## [PROBLEM REQUIREMENTS]
From the line that contains "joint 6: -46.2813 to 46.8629" through the line that contains "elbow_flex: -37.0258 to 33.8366", output every line of the listing below exactly and leave out all the rest.

## [PROVIDED ENTRIES]
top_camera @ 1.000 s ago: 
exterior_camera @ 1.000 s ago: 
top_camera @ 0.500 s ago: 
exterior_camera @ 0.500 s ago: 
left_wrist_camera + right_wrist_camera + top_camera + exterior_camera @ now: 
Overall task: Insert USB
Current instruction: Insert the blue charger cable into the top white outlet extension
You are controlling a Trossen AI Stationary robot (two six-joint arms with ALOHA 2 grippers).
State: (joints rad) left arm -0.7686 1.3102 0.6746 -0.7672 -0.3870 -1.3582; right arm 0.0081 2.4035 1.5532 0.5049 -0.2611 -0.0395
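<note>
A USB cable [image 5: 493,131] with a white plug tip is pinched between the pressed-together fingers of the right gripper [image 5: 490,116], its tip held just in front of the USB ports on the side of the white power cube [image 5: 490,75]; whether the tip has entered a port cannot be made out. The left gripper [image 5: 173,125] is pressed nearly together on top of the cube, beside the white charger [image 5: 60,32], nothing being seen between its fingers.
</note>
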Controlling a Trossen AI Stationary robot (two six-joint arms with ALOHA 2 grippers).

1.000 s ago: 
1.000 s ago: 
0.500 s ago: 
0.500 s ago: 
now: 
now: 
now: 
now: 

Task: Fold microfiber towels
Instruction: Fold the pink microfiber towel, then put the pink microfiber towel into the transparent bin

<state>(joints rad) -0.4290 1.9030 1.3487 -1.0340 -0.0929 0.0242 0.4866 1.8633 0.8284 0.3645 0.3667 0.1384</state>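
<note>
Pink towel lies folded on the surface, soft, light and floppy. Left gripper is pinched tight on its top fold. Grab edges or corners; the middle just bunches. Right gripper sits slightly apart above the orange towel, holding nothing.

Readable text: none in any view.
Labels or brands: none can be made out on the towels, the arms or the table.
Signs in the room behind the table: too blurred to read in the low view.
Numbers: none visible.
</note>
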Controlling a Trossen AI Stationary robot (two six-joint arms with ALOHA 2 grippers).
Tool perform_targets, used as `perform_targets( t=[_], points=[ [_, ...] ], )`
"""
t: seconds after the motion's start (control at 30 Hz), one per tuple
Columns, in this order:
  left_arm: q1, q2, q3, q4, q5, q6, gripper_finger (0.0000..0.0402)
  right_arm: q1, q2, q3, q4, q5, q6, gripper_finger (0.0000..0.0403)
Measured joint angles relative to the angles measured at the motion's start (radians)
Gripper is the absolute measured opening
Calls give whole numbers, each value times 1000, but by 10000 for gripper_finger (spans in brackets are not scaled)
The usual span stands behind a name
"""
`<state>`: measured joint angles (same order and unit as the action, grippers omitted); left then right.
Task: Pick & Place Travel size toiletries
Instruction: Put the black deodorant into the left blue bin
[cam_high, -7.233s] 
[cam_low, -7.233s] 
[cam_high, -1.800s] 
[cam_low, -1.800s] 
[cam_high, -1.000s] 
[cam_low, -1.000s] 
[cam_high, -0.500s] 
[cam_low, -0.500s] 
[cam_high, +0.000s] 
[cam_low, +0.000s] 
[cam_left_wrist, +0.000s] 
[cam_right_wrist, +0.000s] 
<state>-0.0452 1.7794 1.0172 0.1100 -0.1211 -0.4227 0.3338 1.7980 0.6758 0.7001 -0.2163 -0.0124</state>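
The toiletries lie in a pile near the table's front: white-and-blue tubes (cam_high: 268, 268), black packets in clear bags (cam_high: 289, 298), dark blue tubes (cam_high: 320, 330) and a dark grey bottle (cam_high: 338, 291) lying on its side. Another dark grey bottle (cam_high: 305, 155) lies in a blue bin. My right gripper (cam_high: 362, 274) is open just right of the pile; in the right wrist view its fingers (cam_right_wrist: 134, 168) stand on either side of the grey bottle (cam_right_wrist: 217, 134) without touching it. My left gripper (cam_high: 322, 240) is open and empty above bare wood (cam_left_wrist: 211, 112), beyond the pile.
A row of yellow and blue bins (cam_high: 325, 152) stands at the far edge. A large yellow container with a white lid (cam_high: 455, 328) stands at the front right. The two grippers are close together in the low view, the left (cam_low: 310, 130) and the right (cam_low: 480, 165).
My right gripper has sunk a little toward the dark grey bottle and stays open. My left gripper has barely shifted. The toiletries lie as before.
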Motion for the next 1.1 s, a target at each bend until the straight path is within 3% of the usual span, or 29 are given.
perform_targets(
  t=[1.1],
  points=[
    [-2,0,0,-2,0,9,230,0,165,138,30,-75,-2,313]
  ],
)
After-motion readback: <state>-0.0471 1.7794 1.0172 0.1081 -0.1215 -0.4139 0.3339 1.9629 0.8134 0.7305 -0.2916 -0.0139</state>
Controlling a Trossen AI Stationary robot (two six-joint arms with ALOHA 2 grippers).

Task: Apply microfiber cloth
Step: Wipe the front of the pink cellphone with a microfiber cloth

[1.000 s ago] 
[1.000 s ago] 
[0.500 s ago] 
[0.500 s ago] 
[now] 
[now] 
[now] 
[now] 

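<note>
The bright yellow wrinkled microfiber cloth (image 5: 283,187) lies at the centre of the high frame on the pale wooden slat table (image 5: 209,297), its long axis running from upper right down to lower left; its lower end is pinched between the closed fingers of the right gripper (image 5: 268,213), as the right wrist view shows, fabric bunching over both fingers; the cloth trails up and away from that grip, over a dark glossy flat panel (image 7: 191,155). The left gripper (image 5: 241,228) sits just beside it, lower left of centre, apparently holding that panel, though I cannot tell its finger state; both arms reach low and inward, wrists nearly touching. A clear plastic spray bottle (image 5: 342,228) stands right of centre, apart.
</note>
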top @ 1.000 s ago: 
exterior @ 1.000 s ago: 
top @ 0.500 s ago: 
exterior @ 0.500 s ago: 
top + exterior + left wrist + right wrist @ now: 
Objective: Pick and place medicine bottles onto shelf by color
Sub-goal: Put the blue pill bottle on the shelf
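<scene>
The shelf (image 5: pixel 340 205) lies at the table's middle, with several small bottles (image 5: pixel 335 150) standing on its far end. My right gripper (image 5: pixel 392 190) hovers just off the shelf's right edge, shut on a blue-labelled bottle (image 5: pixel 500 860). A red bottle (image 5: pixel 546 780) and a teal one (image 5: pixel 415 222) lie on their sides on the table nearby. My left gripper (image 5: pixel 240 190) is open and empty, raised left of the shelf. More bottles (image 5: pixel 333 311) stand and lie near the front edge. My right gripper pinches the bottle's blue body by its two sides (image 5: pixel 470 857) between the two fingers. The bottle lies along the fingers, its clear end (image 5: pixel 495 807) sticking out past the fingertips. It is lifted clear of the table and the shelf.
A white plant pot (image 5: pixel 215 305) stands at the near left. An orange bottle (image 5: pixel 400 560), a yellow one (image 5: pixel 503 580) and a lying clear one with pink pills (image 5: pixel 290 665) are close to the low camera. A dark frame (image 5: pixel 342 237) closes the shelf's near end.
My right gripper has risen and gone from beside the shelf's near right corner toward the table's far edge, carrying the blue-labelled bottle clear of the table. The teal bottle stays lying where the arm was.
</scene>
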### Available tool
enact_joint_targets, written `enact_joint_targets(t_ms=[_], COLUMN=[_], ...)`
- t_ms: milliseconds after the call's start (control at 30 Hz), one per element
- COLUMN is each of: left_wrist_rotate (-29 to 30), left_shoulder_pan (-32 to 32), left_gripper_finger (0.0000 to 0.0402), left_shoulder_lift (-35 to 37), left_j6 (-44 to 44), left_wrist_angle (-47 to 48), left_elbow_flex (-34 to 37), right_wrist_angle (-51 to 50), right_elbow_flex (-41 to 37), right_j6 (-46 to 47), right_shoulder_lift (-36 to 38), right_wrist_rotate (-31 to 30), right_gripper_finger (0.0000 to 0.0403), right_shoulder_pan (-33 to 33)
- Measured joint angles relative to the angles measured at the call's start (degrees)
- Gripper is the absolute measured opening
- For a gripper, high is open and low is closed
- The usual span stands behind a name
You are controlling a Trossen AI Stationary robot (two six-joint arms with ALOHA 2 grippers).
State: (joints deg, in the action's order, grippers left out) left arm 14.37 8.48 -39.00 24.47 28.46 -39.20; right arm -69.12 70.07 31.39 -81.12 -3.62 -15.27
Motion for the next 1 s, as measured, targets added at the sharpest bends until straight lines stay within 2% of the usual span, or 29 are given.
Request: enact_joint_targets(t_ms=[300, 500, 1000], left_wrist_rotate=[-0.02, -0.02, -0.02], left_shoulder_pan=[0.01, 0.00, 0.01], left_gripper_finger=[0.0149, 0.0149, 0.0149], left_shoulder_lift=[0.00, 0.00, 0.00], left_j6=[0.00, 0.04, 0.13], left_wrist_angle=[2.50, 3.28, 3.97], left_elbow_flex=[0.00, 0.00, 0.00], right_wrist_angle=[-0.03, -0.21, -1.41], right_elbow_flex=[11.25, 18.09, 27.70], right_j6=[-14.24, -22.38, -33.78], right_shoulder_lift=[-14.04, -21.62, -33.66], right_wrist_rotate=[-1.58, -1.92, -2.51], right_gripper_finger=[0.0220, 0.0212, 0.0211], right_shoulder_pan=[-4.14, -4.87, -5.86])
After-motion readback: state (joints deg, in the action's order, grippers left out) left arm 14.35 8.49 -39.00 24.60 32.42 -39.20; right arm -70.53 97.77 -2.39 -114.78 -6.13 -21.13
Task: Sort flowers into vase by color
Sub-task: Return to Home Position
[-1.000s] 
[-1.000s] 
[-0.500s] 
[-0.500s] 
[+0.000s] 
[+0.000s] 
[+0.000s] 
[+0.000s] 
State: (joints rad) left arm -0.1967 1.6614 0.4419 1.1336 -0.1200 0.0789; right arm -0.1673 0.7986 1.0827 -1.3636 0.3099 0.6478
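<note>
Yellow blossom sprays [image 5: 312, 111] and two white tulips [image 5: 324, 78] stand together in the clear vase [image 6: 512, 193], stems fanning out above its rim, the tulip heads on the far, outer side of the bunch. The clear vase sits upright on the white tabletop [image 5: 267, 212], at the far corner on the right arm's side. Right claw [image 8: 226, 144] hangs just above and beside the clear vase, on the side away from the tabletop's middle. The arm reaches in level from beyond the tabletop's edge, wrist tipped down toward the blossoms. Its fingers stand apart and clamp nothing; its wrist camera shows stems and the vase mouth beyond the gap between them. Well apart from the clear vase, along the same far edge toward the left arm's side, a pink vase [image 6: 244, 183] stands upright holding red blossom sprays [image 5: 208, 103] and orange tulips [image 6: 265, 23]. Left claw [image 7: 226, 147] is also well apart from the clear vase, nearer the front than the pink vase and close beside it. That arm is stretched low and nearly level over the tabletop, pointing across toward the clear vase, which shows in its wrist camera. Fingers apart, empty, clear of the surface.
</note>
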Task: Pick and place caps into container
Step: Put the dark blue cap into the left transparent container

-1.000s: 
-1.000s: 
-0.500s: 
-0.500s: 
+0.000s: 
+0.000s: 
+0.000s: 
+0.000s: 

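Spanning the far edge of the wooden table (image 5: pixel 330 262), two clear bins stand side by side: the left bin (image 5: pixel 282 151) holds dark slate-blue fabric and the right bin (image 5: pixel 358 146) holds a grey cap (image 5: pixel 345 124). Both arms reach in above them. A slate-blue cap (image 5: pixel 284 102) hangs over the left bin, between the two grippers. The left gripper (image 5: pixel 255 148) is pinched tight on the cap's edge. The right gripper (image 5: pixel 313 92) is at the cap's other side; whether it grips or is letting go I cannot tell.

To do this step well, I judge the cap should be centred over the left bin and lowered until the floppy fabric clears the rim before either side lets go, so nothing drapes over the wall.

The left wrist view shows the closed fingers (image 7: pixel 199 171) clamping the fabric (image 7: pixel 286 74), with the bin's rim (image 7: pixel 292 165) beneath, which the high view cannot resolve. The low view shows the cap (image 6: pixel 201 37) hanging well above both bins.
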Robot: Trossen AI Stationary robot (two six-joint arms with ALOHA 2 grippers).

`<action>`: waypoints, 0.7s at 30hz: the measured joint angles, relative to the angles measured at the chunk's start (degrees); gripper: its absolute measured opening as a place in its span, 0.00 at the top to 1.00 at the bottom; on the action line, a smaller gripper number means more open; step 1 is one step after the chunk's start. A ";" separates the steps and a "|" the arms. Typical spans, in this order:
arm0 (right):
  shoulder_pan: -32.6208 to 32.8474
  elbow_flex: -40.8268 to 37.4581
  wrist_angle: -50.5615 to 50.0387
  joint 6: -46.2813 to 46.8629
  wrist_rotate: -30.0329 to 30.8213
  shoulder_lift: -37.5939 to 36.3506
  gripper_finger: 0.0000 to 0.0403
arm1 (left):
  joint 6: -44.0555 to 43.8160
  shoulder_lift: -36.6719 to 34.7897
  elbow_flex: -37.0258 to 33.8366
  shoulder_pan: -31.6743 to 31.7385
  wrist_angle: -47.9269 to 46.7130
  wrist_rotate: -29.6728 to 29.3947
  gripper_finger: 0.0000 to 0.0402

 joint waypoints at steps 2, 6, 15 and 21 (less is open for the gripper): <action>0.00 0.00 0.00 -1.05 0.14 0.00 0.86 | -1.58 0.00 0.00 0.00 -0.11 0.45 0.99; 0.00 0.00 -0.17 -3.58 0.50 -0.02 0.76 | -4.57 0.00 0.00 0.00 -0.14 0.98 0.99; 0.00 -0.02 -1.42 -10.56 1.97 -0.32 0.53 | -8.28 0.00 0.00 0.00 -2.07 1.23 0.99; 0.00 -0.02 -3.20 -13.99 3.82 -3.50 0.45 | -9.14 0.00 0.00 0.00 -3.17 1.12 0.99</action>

## [RESPONSE]
  joint 6: -46.2813 to 46.8629
  wrist_rotate: -30.0329 to 30.8213
  shoulder_lift: -37.5939 to 36.3506
  gripper_finger: 0.0000 to 0.0403
arm1 (left):
  joint 6: -44.0555 to 43.8160
  shoulder_lift: -36.6719 to 34.7897
  elbow_flex: -37.0258 to 33.8366

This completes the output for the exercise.